The procedure is adequate for the diagnosis of most tumors. If possible, lesions suspected of being malignant melanoma should be removed completely intact with an excisional biopsy. The quantity of tissue may be inadequate for diagnosis of inflammatory diseases and diseases of adipose tissue, such as erythema nodosum.
Suturing round or oval defects produced by the punch may decrease healing time. Healing by secondary intention is slow but cosmetically acceptable.
Punch Biopsy Technique.
The site is prepared for biopsy with an alcohol pad; a sterile technique is not required. Local anesthesia is induced with 1% lidocaine with epinephrine. Epinephrine is avoided for biopsy near the fingertips. The injection is positioned around and under but not directly into the lesion.
The surrounding tissue is supported by stretching the skin with the thumb and index finger of the free hand. The punch is rotated back and forth between the thumb and forefinger while it is simultaneously pushed vertically into the tissue. Resistance is felt while the instrument penetrates through the dermis but ceases as the punch sinks quickly on entry into the subcutaneous tissue ( Fig. 27.5A–B ).

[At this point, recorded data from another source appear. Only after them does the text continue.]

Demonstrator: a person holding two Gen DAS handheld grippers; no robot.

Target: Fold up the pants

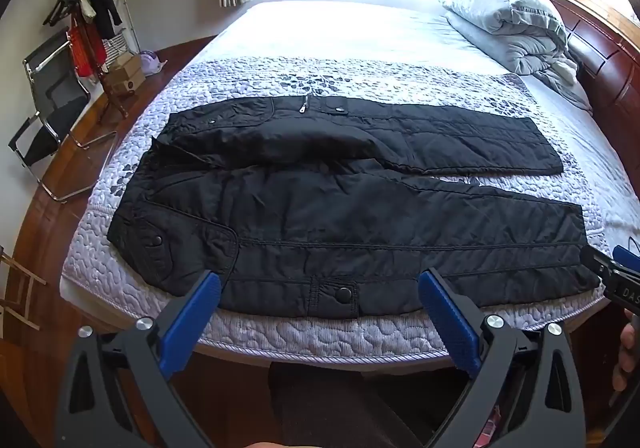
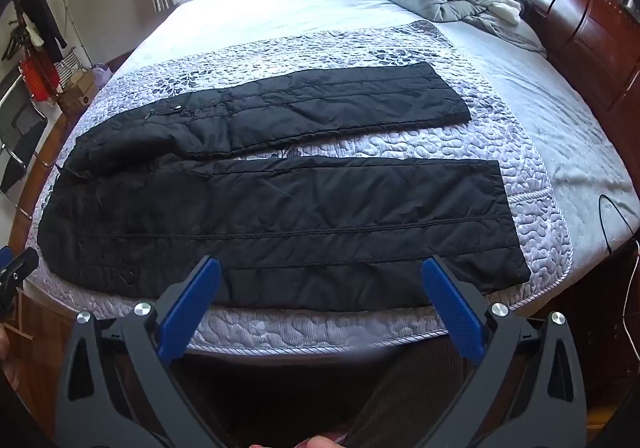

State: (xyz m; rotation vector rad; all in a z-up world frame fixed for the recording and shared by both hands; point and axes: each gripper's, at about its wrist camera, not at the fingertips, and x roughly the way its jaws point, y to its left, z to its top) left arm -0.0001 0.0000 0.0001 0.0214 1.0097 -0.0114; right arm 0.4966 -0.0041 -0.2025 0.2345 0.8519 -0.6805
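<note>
Black quilted pants point(image 1: 340, 208) lie flat on the bed, waist to the left, two legs stretching right with a gap between them; they also show in the right wrist view point(image 2: 300, 216). My left gripper point(image 1: 320, 284) is open and empty, hovering over the near edge of the pants by a snap pocket. My right gripper point(image 2: 322, 272) is open and empty above the near leg's lower edge. The right gripper's body shows at the right edge of the left wrist view point(image 1: 616, 276).
The bed has a purple quilted cover point(image 1: 320, 332) and a folded grey duvet point(image 1: 504, 20) by the wooden headboard point(image 2: 580, 20). A coat rack point(image 1: 88, 20), a folding chair point(image 1: 48, 112) and boxes stand at left. A cable point(image 2: 616, 216) lies at the bed's right edge.
</note>
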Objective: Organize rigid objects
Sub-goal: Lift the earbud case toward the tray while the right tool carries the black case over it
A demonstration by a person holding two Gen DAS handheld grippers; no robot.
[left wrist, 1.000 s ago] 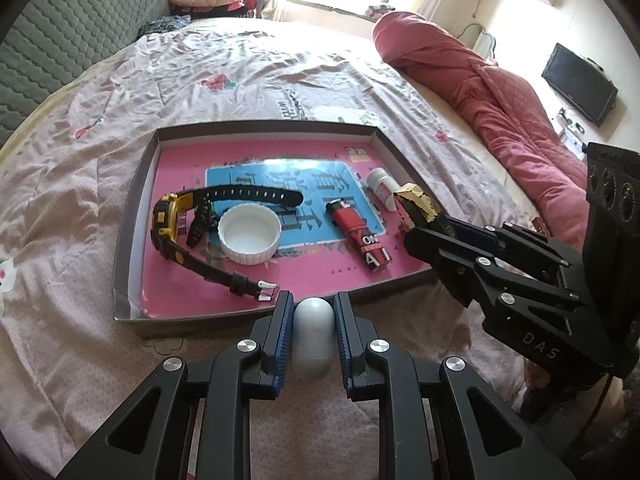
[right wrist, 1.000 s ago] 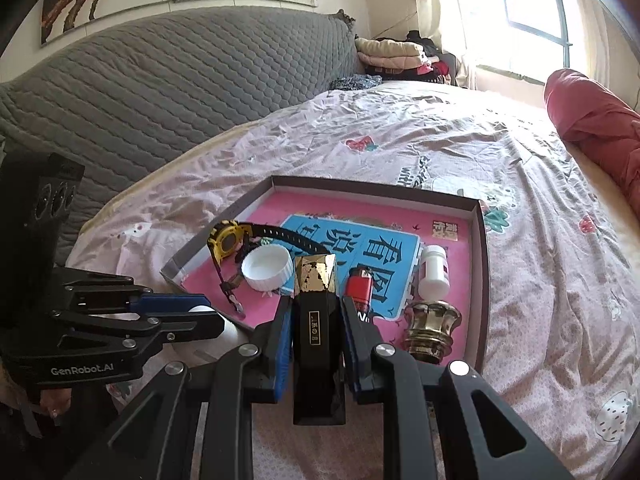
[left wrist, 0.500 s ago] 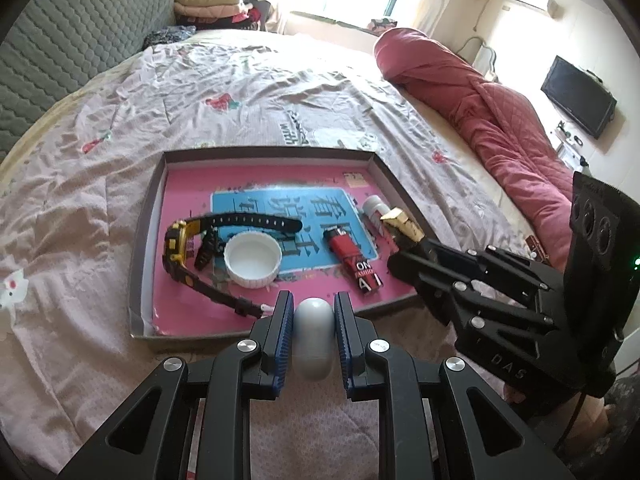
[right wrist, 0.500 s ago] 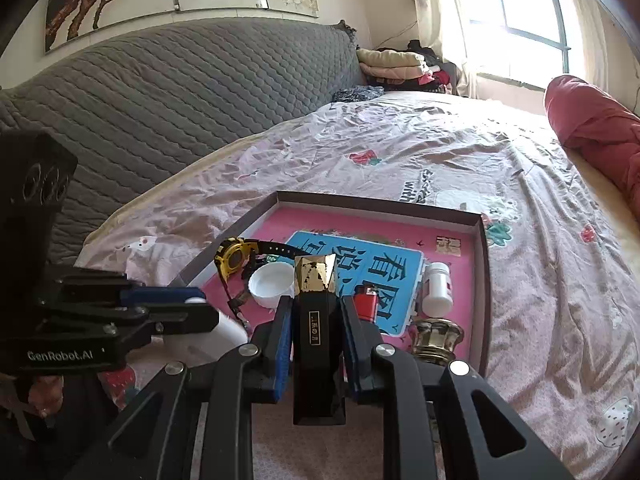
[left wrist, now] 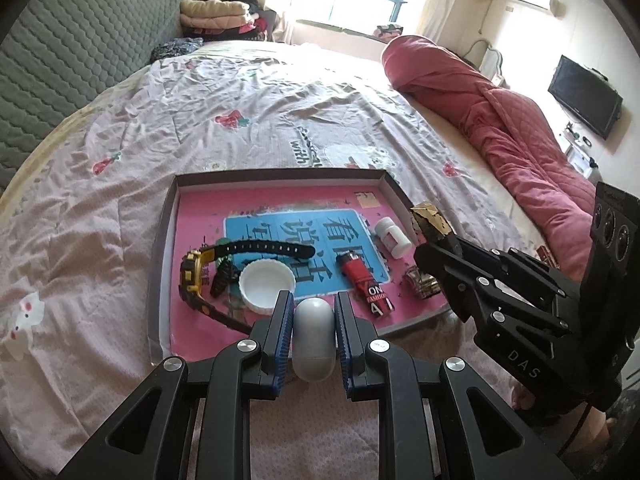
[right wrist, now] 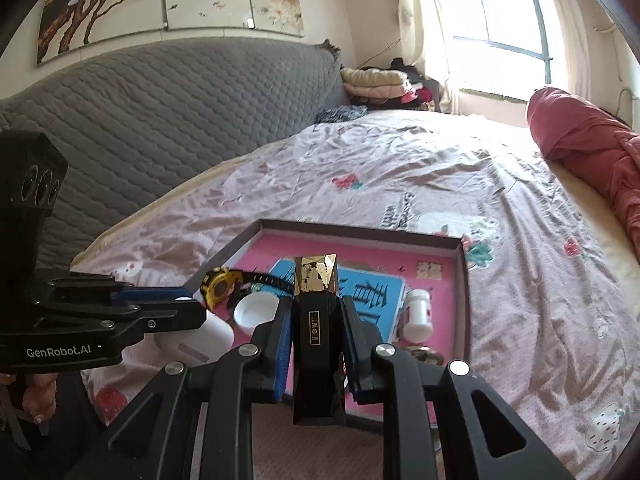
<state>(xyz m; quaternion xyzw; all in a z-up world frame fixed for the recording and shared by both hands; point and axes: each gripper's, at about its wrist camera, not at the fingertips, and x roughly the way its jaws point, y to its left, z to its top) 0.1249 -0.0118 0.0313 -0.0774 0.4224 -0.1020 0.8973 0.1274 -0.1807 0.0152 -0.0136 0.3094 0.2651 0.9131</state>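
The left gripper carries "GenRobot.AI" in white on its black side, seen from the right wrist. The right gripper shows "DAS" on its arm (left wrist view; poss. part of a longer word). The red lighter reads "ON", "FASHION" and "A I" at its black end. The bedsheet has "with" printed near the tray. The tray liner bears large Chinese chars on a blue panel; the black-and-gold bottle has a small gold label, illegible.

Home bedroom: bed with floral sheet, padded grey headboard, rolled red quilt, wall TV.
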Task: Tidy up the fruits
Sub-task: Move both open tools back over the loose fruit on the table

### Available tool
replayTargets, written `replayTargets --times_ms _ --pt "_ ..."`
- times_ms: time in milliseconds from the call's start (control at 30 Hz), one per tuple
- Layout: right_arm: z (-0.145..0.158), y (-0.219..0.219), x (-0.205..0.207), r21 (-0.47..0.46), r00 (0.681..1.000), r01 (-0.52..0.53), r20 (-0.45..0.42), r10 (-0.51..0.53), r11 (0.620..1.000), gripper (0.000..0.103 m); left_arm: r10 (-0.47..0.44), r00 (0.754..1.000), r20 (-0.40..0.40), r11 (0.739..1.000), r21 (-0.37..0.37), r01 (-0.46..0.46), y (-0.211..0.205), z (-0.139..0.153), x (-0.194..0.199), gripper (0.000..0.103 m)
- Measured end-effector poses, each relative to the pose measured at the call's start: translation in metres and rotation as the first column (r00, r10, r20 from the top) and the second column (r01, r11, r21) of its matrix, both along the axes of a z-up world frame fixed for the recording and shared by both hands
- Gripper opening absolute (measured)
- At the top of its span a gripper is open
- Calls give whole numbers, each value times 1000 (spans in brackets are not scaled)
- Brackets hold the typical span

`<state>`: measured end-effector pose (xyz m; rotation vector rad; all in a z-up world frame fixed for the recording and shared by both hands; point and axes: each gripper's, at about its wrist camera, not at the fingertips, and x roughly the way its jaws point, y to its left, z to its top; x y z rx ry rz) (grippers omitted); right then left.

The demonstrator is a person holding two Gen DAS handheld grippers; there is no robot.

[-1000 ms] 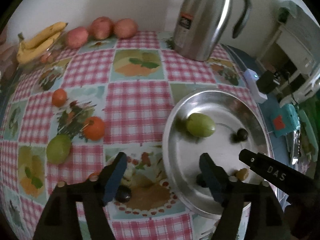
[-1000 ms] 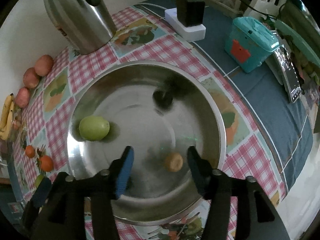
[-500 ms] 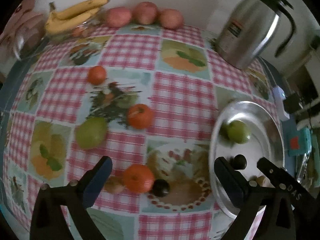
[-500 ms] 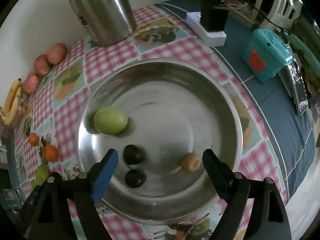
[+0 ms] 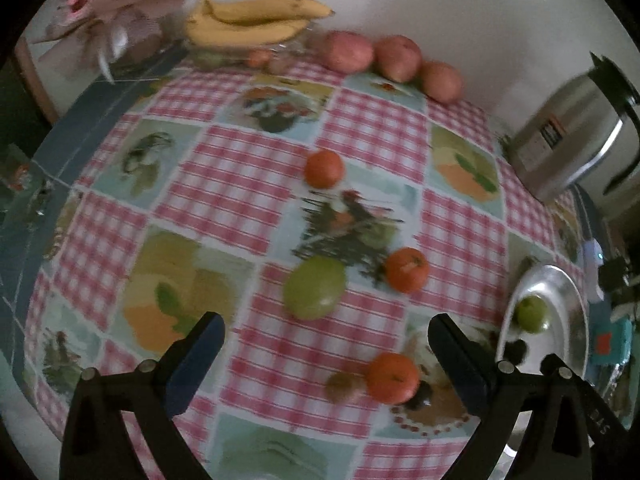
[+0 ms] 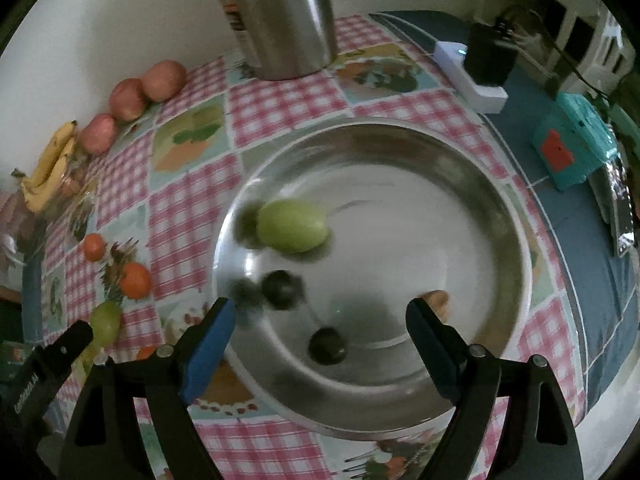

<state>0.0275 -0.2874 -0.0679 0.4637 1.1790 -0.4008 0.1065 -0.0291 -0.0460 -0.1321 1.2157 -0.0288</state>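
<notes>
Your left gripper (image 5: pixel 326 334) hangs over the checked tablecloth (image 5: pixel 248 184) with its jaws spread wide and nothing held between them; they have just been opening. Nearest its fingertips lie a tangerine (image 5: pixel 393 372), a small brownish fruit (image 5: pixel 341 386) touching its left side and a small dark fruit (image 5: pixel 420 394) at its lower right, though blur makes those two hard to name. A little farther sits a green fruit (image 5: pixel 315 294), likely a guava, with a second tangerine (image 5: pixel 407 270) just to its right, and a third tangerine (image 5: pixel 324 169) beyond them. At the far edge by the wall you have three red apples (image 5: pixel 394 58) in a row and a bunch of bananas (image 5: pixel 252 20) to their left.

Your right gripper (image 6: pixel 320 318) is over the steel bowl (image 6: pixel 516 240), jaws also wide apart and gripping nothing, having just been opening. Inside the bowl, nearest you, lies one dark round fruit (image 6: pixel 327 346), then another (image 6: pixel 280 289), with a small tan fruit (image 6: pixel 437 300) just behind the right finger. Farther in rests a green guava-like fruit (image 6: pixel 293 230). Behind the bowl stands a steel thermos jug (image 6: pixel 276 16).
</notes>
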Motion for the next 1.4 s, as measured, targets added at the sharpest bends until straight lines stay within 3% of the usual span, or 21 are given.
replayTargets --times_ms 300,933,1167,1400 --pt "8 31 8 7 997 -73 15 73 997 88 25 999 42 998 49 -27 26 12 -1 103" --pt "19 110 20 12 964 -263 26 263 965 88 68 995 75 997 22 -70 58 18 -13 103" --pt "13 120 25 0 955 -296 -5 296 955 88 72 995 64 997 1 -72 57 9 -16 103" --pt "-2 115 26 13 958 -280 -58 280 960 88 52 998 -19 996 -74 -53 47 -12 -13 103"
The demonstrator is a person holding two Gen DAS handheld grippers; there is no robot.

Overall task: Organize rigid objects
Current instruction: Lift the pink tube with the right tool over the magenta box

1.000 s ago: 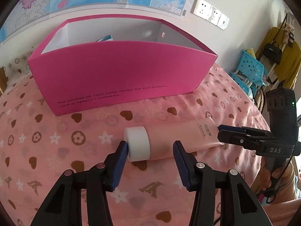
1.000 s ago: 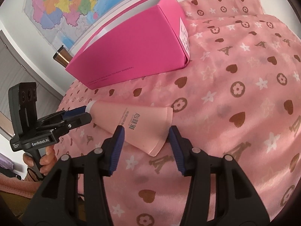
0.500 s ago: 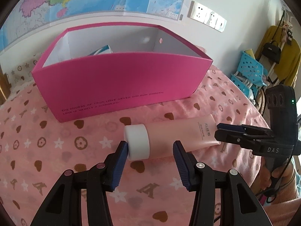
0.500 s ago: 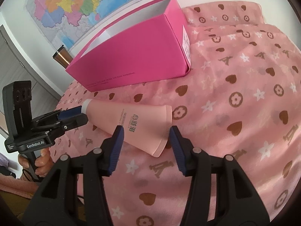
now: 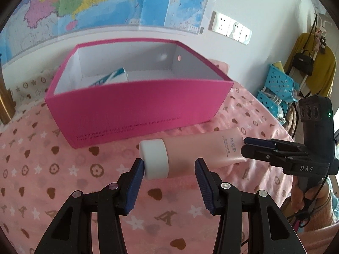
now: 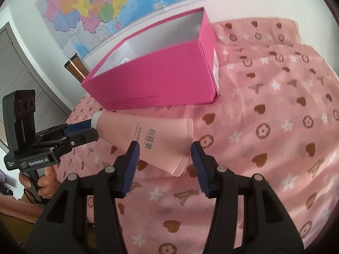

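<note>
The pink tube (image 5: 203,152) is a soft, peach-pink squeeze tube with a chunky white cap (image 5: 155,158) at one end and a flat crimped seal at the other, dark lettering printed near the wide end. It lies crosswise and seems lifted off the pink patterned cloth (image 6: 275,116), held between the two claws just in front of the magenta box (image 5: 135,108), whose white interior already holds a blue-and-white packet (image 5: 112,77). The left claw (image 5: 169,174) has the cap end between its blue pads: the left pad touches the cap's flat end, while the right pad stands beside the tube body, and whether it presses there cannot be told. The right claw (image 6: 164,154) straddles the wide crimped end, its left pad against the printed face and its right pad at the sealed edge, so the jaws sit partly open around the tube's width. Both claws point downward at a slant, facing each other from opposite ends of the tube. In the right wrist view a hand (image 6: 45,180) grips the left device's handle; in the left wrist view fingers (image 5: 311,194) wrap the right one's handle.
</note>
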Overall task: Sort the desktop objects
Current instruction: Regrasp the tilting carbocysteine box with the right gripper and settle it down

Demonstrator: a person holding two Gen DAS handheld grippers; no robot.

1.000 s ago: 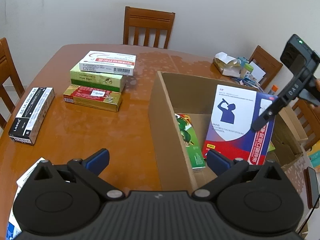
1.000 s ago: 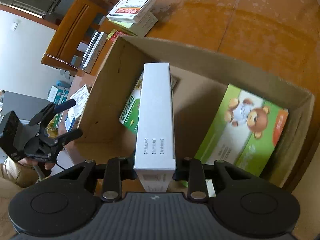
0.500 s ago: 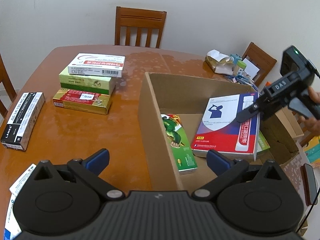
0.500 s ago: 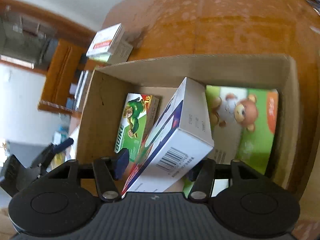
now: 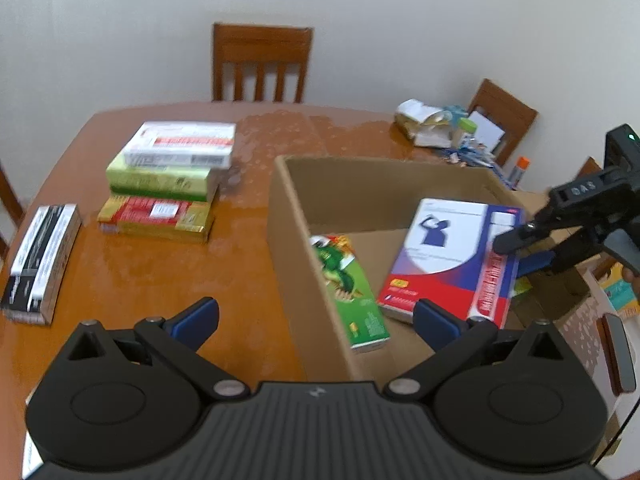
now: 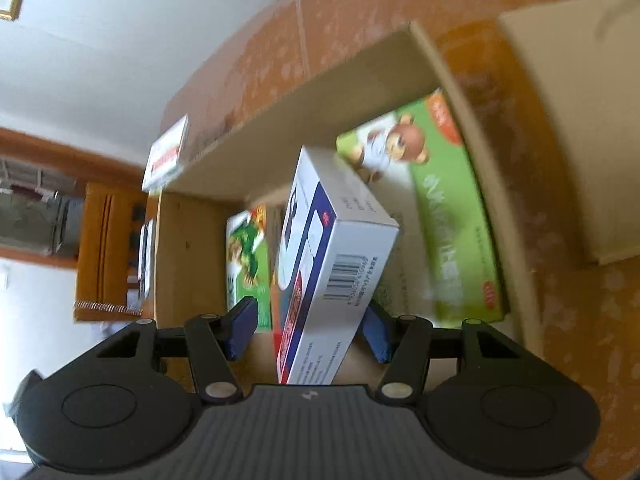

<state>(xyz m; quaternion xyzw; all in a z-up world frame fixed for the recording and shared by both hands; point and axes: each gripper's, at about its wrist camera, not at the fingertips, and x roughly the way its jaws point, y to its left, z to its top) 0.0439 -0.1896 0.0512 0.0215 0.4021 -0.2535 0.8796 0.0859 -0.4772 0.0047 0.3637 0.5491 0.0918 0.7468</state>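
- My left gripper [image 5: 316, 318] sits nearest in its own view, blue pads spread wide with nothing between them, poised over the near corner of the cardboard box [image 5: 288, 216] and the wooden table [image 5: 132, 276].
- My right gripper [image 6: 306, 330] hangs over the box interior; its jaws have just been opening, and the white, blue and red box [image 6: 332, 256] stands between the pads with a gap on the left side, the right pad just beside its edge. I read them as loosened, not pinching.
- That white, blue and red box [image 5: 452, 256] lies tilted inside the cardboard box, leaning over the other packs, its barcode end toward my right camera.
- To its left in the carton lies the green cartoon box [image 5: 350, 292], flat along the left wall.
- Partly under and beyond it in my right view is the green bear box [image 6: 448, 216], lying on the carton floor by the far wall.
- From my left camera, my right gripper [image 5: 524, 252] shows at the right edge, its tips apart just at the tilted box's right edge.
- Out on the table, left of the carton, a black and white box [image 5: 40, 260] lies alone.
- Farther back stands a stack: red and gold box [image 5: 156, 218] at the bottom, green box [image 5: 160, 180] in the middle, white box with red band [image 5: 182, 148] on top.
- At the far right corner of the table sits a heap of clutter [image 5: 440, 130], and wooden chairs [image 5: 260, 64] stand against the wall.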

The punch is withdrawn and the cylindrical piece of tissue is gently supported with smooth-tipped forceps; the specimen is cut deep with scissors to include subcutaneous tissue. Forceps with teeth may crush the specimen ( Fig. 27.5C ).
The tissue is immediately transferred to a preservative, and bleeding is controlled with gauze pressure or Monsel’s solution ( Fig. 27.5D ). Some surgeons prefer to apply a single suture to punch defects larger than 3 mm.
Shave Biopsy and Shave Excision
Shave biopsy and shave excision are useful for elevated lesions and when a full thickness of tissue is unimportant. The technique, therefore, is not useful for most inflammatory skin diseases. Shave excision of nevi produces excellent cosmetic results. Any pigmented lesion suspected of being a melanoma should be totally removed by excisional biopsy.
Shave Technique.
The lesion is elevated from the surrounding skin by infiltration with lidocaine. The surrounding skin is supported with the thumb and forefinger of the free hand. The flat surface of a no. 15 surgical blade is laid against the skin next to the lesion. With long strokes, the blade is smoothly drawn through the lesion; back-and-forth sawing motions produce a jagged surface ( Fig. 27.6 ). Several strokes may be required around the periphery of larger lesions. The last attachment of skin may be severed more easily with scissors than with a scalpel blade. Rough edges and contours can be smoothed with electrocautery, and bleeding can be controlled with Monsel’s solution.